Updated: 08/13/2011 (slightly edited for grammar)
After writing my previous post, my attention was directed at an interesting opposite viewpoint.
The m0vie blog thinks that film buffs’ criticisms at Hollywood’s overabundance of sequels is low. He admits that not all sequels are good, but says neither are many originals either. He thinks it’s unfair for moviegoers to immediately judge movies based on their sequel status. He also says it’s bad to label original movies “good” by default. (Sturgeon’s Law is brought up to validate his point.)
I have to concede to his argument to some degree. Yes, there are many creative and original movies that are crap. And yes, we do tend to forget those original movies that were crap. Why? Because they weren’t worth remembering and odds are nothing new will come of them.
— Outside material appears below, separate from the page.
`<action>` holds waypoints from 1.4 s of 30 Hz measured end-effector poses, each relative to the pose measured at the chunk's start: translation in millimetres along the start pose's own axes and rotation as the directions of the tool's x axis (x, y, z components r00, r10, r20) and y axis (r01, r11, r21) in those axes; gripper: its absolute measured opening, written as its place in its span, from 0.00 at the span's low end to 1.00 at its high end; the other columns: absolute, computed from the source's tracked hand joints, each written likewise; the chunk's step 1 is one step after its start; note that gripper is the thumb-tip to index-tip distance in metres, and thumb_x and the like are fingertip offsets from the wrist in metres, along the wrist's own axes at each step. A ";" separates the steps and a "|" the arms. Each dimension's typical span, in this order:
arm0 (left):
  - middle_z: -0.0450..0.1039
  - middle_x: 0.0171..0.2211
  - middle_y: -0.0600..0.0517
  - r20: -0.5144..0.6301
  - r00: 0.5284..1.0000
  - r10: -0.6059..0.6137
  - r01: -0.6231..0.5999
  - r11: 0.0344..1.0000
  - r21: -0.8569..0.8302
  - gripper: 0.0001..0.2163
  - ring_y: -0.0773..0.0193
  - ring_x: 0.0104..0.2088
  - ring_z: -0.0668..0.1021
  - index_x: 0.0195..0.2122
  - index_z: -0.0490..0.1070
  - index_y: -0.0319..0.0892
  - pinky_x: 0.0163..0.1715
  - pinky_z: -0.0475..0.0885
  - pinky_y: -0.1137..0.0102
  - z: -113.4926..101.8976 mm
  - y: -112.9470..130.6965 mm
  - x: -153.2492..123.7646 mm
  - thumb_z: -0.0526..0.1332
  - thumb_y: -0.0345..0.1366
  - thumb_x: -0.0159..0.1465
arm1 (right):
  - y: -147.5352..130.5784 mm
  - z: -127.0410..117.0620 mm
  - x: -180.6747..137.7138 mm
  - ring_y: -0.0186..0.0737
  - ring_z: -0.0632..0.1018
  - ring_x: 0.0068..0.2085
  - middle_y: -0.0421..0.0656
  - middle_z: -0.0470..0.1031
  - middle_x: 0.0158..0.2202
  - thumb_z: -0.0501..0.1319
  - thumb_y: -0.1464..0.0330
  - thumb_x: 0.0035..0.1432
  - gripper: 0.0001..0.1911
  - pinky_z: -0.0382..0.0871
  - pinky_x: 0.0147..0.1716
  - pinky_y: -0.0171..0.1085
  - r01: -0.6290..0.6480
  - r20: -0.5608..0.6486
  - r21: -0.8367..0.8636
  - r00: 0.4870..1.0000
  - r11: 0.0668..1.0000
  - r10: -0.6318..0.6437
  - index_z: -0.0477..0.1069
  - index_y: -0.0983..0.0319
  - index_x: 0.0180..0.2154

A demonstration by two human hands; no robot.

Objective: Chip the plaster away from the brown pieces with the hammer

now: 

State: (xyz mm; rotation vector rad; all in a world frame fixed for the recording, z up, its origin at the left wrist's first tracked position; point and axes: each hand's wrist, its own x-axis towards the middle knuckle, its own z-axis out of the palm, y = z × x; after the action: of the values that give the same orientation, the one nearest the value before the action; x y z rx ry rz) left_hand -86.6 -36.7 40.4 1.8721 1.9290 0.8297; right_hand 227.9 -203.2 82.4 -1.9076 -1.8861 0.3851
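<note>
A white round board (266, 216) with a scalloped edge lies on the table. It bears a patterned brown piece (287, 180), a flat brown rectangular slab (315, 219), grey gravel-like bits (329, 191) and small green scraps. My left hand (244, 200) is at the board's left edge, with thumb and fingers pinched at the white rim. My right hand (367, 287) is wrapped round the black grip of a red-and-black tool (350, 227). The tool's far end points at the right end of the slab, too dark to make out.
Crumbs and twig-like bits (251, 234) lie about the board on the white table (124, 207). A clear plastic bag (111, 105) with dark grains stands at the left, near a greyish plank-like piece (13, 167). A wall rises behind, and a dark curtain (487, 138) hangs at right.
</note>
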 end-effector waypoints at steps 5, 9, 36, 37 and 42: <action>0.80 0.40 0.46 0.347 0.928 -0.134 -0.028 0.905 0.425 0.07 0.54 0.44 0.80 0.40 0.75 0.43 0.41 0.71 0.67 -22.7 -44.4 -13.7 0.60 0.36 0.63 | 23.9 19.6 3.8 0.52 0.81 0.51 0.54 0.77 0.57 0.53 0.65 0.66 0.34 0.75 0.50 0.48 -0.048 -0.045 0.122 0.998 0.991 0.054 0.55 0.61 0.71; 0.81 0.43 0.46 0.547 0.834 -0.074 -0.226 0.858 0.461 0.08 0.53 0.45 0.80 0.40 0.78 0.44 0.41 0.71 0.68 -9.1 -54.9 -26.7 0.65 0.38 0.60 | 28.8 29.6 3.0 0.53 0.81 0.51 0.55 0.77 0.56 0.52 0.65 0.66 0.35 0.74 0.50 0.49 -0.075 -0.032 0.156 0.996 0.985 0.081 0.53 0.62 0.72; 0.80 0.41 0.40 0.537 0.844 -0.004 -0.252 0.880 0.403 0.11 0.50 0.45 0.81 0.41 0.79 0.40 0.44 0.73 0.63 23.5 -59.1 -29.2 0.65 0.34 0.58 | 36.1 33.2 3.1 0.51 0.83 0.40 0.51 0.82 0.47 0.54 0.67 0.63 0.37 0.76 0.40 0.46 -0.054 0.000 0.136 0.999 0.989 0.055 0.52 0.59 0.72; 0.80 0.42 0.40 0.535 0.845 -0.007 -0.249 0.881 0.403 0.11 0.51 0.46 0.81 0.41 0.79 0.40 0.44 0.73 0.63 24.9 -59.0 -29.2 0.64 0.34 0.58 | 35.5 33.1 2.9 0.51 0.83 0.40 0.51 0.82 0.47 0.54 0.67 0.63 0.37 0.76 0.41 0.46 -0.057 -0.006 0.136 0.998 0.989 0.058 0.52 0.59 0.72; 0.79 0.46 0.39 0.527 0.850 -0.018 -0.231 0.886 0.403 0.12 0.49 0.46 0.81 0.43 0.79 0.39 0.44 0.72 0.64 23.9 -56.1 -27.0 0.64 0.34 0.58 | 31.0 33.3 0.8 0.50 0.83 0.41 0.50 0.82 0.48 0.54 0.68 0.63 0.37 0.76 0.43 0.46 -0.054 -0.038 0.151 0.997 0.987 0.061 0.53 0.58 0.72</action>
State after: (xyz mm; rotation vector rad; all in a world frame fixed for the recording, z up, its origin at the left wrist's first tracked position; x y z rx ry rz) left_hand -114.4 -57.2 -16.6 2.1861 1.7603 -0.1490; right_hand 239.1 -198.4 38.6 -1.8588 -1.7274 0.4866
The blogger also states that it’s unfair to claim that independent films are better. Yes, sometimes independent films can be too esoteric for their own good. Yes, sometimes they can be too artsy for anyone to relate to and enjoy. And yes, sometimes there are studio films that are better than the indie ones. But he’s forgetting the problem with sequels: familiarity.
It’s the studios that are hitting low here. They’re dishing out multiple sequels and bad adaptations because of audience familiarity. They assume that moviegoers will think: “Hey, I know those characters!” “Isn’t it fun to see them in a movie?” This allows the studios to cheaply throw something together in favor of recognition than creativity. And it’s a practice that’s becoming rather upsetting.
When a movie is good, it leaves us with an everlasting effect. We as viewers enjoy the characters and script, as they contained a human element. The characters were more than one-dimensional and the story was strong and worth following. Those elements made the film feel genuine and thus provided a fulfilling and enjoyable experience. Thus, we expect any sequels to this film to live up to the original’s grandeur.
But when studios release many of these sequels, it’s offensive to the original film’s legacy. Characters become cardboard cut-outs as action sequences and special effects become the movie stars. Plots simply become maps for the new stars. Actors and other filmmakers behind the scenes are simply names to help in advertising. We might recognize the name of a character, but everything else has changed. It is no longer the film we knew and loved.
The fact that studio heads believe that moviegoers like this cheap garbage is infuriating. Whatever happened to escapism with substance? Why does originality and creativity have to be discarded after a series’ first entry? At times it seems as if that’s all we’re being served. And the studios are serving it with the attitude of: “It’s all that’s available. Take it or leave it.” And that mindset is starting to grow old.